Anne has named her latest collection for the clothing brand Kipusa #SheIsNairobi. She is doing this as part of the wider #SheIsNairobi campaign and she is in every sense a Nairobi girl herself.
Now on her fourth fashion collection she says the essence of her brand is balance, balance between meeting the needs of the curvy and the slim. She asks “What’s the point of making beautiful clothes for one size and when it comes to other sizes you water it down?” and points to the plus size sections in clothes stores where not enough attention has been given to the designs. Kipusa means beautiful young woman in Swahili and Anne’s ultimate goal is to see “women coming to life because of something I’ve made.”

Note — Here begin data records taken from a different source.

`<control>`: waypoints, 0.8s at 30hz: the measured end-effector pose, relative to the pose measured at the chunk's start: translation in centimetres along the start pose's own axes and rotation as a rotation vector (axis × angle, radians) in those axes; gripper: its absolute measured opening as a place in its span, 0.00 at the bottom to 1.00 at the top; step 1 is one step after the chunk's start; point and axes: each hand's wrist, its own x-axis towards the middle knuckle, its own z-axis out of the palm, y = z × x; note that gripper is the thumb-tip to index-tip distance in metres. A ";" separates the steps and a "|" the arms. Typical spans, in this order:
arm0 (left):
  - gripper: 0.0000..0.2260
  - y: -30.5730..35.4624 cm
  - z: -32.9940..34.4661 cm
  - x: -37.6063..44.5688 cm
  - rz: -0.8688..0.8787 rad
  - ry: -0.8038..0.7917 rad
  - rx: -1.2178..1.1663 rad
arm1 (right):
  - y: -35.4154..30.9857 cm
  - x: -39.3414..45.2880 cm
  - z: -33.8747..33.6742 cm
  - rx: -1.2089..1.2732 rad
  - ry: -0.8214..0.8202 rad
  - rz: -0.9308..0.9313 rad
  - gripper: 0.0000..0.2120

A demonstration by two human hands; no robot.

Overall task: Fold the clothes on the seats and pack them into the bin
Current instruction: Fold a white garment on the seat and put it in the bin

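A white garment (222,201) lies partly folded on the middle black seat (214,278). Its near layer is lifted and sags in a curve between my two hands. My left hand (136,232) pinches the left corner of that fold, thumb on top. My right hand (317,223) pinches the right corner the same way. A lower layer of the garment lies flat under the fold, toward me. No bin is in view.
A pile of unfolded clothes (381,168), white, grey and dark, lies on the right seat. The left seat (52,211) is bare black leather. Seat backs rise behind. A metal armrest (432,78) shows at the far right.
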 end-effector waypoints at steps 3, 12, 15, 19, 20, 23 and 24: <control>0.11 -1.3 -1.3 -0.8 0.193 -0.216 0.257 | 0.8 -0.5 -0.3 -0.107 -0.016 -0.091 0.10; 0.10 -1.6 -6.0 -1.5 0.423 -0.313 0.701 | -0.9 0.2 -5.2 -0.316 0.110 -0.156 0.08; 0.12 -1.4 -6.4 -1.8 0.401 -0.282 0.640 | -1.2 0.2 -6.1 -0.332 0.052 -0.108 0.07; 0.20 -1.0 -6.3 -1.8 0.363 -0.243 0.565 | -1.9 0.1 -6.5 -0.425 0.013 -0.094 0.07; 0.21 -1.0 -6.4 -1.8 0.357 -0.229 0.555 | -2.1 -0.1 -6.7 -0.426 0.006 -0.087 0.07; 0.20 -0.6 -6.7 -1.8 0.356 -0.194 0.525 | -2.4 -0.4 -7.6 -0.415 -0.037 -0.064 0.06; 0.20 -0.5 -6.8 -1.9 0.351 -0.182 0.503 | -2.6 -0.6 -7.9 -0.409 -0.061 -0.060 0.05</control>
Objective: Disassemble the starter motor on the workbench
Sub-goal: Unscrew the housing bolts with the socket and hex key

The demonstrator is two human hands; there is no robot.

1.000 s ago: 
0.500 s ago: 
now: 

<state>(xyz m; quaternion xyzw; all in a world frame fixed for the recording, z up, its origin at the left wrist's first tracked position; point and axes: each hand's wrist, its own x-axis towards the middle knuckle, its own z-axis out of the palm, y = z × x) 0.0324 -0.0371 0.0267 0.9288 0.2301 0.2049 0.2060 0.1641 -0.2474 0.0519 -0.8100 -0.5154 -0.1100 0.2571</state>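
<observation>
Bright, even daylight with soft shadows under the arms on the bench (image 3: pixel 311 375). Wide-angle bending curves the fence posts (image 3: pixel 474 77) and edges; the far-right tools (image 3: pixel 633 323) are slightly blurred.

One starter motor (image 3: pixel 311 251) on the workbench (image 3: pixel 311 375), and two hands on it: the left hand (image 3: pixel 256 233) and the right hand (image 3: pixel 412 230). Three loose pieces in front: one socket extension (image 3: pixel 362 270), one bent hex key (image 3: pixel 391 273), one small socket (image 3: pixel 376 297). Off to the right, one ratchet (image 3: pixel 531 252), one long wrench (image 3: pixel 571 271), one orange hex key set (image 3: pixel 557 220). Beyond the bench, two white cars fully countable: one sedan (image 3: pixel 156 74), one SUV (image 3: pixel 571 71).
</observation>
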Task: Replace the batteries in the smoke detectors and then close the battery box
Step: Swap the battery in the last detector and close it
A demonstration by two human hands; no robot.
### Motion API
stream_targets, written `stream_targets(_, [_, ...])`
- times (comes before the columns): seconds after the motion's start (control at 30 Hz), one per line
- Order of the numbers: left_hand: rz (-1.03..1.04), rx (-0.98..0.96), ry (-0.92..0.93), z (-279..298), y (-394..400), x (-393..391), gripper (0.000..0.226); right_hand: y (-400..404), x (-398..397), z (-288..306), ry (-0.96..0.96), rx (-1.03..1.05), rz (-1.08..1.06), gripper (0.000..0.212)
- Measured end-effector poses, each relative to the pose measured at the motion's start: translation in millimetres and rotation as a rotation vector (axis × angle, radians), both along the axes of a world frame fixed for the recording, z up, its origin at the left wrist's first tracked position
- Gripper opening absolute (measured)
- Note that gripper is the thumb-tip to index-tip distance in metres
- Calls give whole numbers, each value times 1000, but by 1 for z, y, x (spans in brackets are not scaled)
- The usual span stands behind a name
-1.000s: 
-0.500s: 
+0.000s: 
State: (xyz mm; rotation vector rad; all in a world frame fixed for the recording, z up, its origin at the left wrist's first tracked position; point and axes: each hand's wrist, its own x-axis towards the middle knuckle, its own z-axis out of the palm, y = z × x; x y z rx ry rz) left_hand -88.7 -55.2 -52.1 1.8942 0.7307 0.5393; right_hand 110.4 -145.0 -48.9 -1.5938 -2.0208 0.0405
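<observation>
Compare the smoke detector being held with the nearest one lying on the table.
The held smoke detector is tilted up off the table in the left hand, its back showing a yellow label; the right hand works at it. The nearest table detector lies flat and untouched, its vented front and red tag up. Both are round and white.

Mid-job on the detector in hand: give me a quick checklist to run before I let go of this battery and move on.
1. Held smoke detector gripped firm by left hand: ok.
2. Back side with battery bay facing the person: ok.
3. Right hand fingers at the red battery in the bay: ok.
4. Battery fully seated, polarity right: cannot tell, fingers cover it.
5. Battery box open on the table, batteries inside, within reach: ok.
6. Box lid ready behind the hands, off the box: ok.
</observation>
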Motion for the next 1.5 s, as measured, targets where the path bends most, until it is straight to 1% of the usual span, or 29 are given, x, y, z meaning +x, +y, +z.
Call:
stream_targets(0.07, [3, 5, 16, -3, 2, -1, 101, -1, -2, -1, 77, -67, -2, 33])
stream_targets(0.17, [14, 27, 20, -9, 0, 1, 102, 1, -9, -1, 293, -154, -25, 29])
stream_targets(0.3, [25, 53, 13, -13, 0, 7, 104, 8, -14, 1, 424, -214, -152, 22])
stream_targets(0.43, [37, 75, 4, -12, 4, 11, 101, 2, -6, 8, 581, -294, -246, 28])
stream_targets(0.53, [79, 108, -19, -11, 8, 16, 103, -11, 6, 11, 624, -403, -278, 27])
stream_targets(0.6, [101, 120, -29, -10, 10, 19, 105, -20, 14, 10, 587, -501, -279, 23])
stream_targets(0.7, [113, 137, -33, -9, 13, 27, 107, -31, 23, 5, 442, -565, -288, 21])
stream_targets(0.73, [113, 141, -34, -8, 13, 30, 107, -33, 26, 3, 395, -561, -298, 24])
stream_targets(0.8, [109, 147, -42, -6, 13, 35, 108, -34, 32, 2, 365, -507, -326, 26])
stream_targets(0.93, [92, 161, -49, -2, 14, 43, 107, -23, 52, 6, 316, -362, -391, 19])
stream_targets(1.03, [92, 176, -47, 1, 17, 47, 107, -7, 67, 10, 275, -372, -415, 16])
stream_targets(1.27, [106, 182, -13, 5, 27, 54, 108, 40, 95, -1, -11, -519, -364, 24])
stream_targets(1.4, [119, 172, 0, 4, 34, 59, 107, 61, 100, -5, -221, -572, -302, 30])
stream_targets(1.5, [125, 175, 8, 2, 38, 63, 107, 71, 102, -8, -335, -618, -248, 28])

Though Nairobian and proud Anne’s creative and professional break through was inspired by a rival African capital, Addis Ababa. As a young 20 something Anne spent two years in Ethiopia, which she says was “on a personal level transformation…good for my soul”. Not only did she help launch the country’s first fashion week but away from her roots she grew into the woman she is today. She explains “I finally started understanding myself better, what I liked, what I didn’t…I became more myself.” When the two years was up however there was no doubt that she would return to the town of her birth. In her eyes Nairobi is incomparable “you just don’t find cities like this very easily. When you drive around if it’s not the greenery that will get you it’s going to be the beautiful sky or the perfect weather.”
As one of Nairobi’s biggest cheerleaders Anne admits that there are tensions in the city. When asked about her hopes for the capital’s future she says “I want to see a less angry society.” She believes that “Because we have such a rising middle class of educated women who are holding high positions in the workplace and are finally competing on the same level as men. They have a voice and they’re not afraid to use it.” Some men are trying to support this culture but “but not hard enough. If a woman can walk down the streets and be heckled in whatever she’s wearing, that’s not being supportive. In a way you’re trying to still put her down.”
Ultimately though what Anne sees in her city is possibility “This is the place you can start anything. You could decide you want to launch a rocket and you can do it in Nairobi.”